Home > "Ghost of a Tale", Unity, update > I lost 35 pounds in 6 months without going on a diet, and it taught me 7 lessons about eating for healthy fat loss

I lost 35 pounds in 6 months without going on a diet, and it taught me 7 lessons about eating for healthy fat loss

January 17th, 2013 Leave a comment Go to comments

Losing weight is, in theory, simple. But that doesn’t make it easy.

The vast majority of people, and women in particular, are always trying, or at the very least wishing, to lose some weight, no matter how much, for health or aesthetic reasons.

If it were as easy as it appears on paper — that is, take in less energy than you’re burning — the multibillion-dollar diet industry wouldn’t exist.

Whether it’s a reality-TV star peddling a bikini blitz workout DVD, an influencer plugging laxative teas, or a tabloid claiming to have come up with a diet plan that will see you losing 10 pounds in a week, supposed quick fixes are everywhere, because we all love the idea of putting in minimal effort and getting results fast.

But the truth is, none of these things work.

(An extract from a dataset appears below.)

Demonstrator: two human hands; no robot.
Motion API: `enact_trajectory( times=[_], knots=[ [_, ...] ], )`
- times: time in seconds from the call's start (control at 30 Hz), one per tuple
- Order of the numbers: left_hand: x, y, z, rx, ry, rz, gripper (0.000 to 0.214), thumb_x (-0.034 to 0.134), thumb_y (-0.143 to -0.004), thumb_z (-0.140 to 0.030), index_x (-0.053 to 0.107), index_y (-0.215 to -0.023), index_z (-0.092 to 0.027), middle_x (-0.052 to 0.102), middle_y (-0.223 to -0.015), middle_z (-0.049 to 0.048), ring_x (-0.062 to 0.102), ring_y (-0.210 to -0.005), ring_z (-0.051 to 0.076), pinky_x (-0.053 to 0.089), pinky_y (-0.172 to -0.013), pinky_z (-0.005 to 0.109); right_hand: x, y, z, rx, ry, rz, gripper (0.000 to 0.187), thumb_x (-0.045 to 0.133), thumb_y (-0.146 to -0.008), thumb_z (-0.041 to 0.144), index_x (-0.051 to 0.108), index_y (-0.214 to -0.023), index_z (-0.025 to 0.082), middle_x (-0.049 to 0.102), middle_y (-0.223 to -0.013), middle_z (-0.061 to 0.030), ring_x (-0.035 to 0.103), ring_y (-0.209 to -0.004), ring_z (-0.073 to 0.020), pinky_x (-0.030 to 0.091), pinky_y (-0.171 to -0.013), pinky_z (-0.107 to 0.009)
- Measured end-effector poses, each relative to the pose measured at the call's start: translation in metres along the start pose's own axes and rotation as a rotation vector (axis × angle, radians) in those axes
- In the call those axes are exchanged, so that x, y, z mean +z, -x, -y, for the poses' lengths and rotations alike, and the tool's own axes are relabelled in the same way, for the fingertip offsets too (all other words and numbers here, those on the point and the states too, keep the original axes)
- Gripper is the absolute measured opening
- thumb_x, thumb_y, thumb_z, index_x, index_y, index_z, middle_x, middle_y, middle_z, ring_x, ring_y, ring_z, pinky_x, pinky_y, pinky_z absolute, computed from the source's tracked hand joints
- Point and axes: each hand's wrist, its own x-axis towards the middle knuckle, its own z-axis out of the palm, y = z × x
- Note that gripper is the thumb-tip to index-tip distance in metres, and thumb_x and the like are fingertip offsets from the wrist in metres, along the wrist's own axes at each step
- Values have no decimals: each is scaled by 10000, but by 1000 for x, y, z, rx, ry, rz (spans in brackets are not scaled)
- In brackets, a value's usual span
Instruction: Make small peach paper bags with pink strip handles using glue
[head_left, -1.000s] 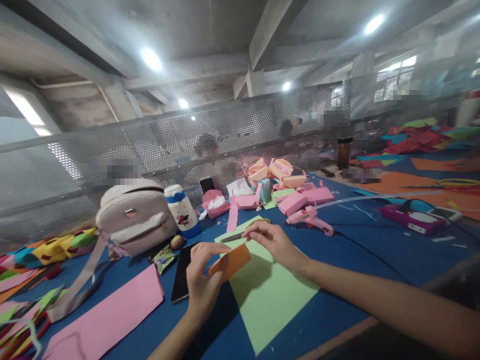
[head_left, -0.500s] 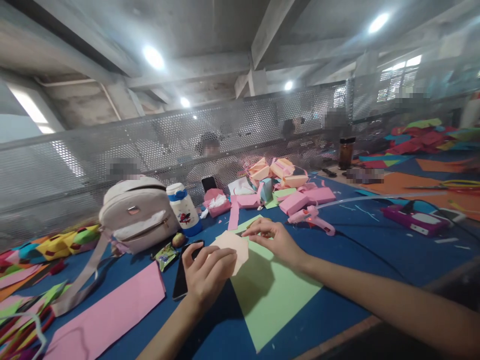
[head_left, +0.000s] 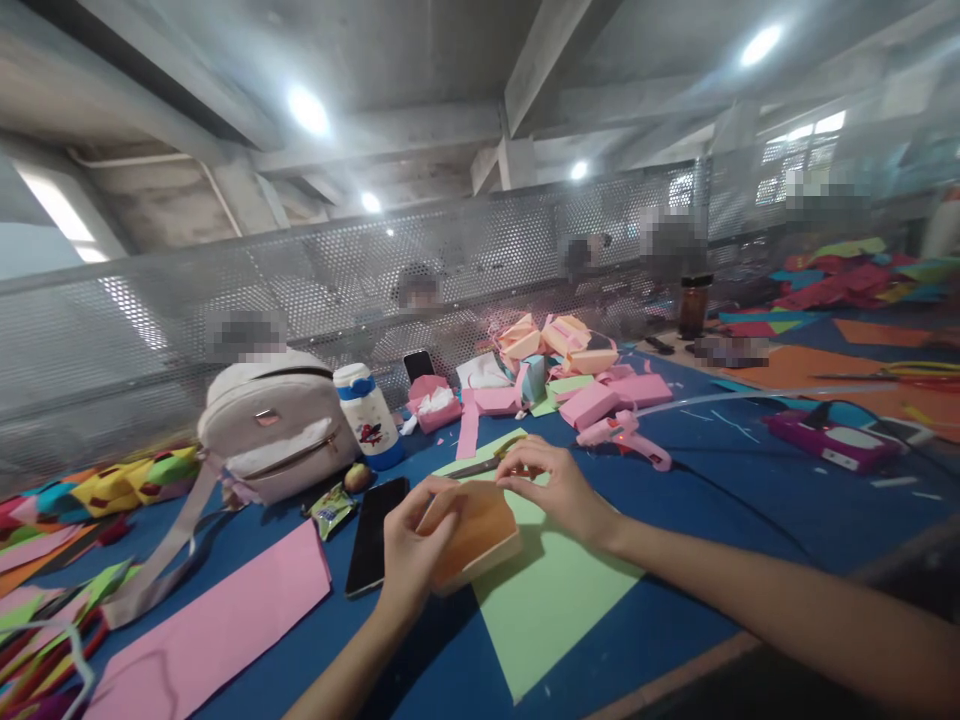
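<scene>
My left hand [head_left: 411, 545] is closed on the left side of a folded orange paper piece [head_left: 472, 534], held just above a light green sheet [head_left: 547, 590] on the blue table. My right hand [head_left: 559, 485] pinches the piece's upper right corner with curled fingers. Scissors [head_left: 484, 463] lie on the green sheet just beyond my hands. A black phone [head_left: 375, 535] lies flat left of my left hand.
A beige backpack [head_left: 270, 425], a white bottle with a blue band [head_left: 365, 415] and a pink sheet [head_left: 217, 625] are at left. A pink glue gun [head_left: 622, 435], pink and orange paper boxes [head_left: 577, 375] and a purple device [head_left: 829, 440] sit beyond. Other people are behind the mesh partition [head_left: 480, 260].
The paper piece turned in my hands from edge-on to showing its pale face, then to a wider orange folded shape. My right hand came onto its corner.
</scene>
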Motion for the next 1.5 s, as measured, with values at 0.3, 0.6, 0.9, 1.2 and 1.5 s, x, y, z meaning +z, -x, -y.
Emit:
enact_trajectory(
  times=[0.3, 0.6, 0.9, 1.2, 1.5],
  knots=[
    [8, 1, 6, -288, 30, 64, 287, 784, -639, -385, 728, -652, -104, 653, -577, 29, 554, -551, 151, 434, -528, 220, 7, 3, 0, 175, -95, -11, 131, 653, -869, 275, 657, -773, 187, 640, -782, -3, 538, -694, -139, 408, -635, -256],
    [9, 2, 5, -312, 28, 64, 348, 788, -654, -420, 675, -585, -98, 522, -479, -18, 431, -468, 92, 333, -454, 190, -3, -6, -6, 261, -248, -128, 189, 679, -830, 372, 670, -771, 193, 642, -704, 3, 581, -660, -153, 436, -620, -269],
    [9, 5, 3, -277, 41, 86, 309, 761, -675, -404, 720, -645, -99, 616, -551, 20, 517, -526, 131, 407, -505, 208, 6, 3, 1, 101, -208, -59, 98, 733, -845, 297, 797, -827, 226, 773, -853, -50, 675, -848, -206, 490, -757, -312],
    [11, 8, -7, -129, -42, 210, 247, 656, -746, -318, 744, -650, -108, 650, -605, 39, 549, -590, 153, 411, -555, 212, 13, 8, 12, 127, -199, -60, 276, 742, -819, 453, 744, -691, 208, 702, -722, -33, 605, -756, -189, 418, -648, -289],
    [15, 7, -19, -244, 15, 208, 465, 702, -701, -469, 469, -453, -152, 317, -476, -52, 239, -499, 72, 202, -465, 201, 18, 9, 7, 341, -337, -58, 401, 726, -772, 550, 563, -682, 195, 480, -642, 39, 421, -577, -120, 340, -553, -253]
  ],
)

There is no shortcut, and anything that results in rapid weight loss won’t be healthy or sustainable. You didn’t gain 10 pounds in a week, so how could you possibly lose it that quickly?

before after side rachel hosie
January to June 2019. 

Rachel Hosie

Over the past five months, I’ve lost nearly 35 pounds, or over 15 kilos.

Like many, my weight has fluctuated over my adult life, but at the end of 2018 I was the biggest and heaviest I’d ever been. I felt sluggish, hated shopping, and barely fit into any of my clothes (smocks were life), but I don’t think I realized quite how much weight I’d gained until I had a body scan at the end of November.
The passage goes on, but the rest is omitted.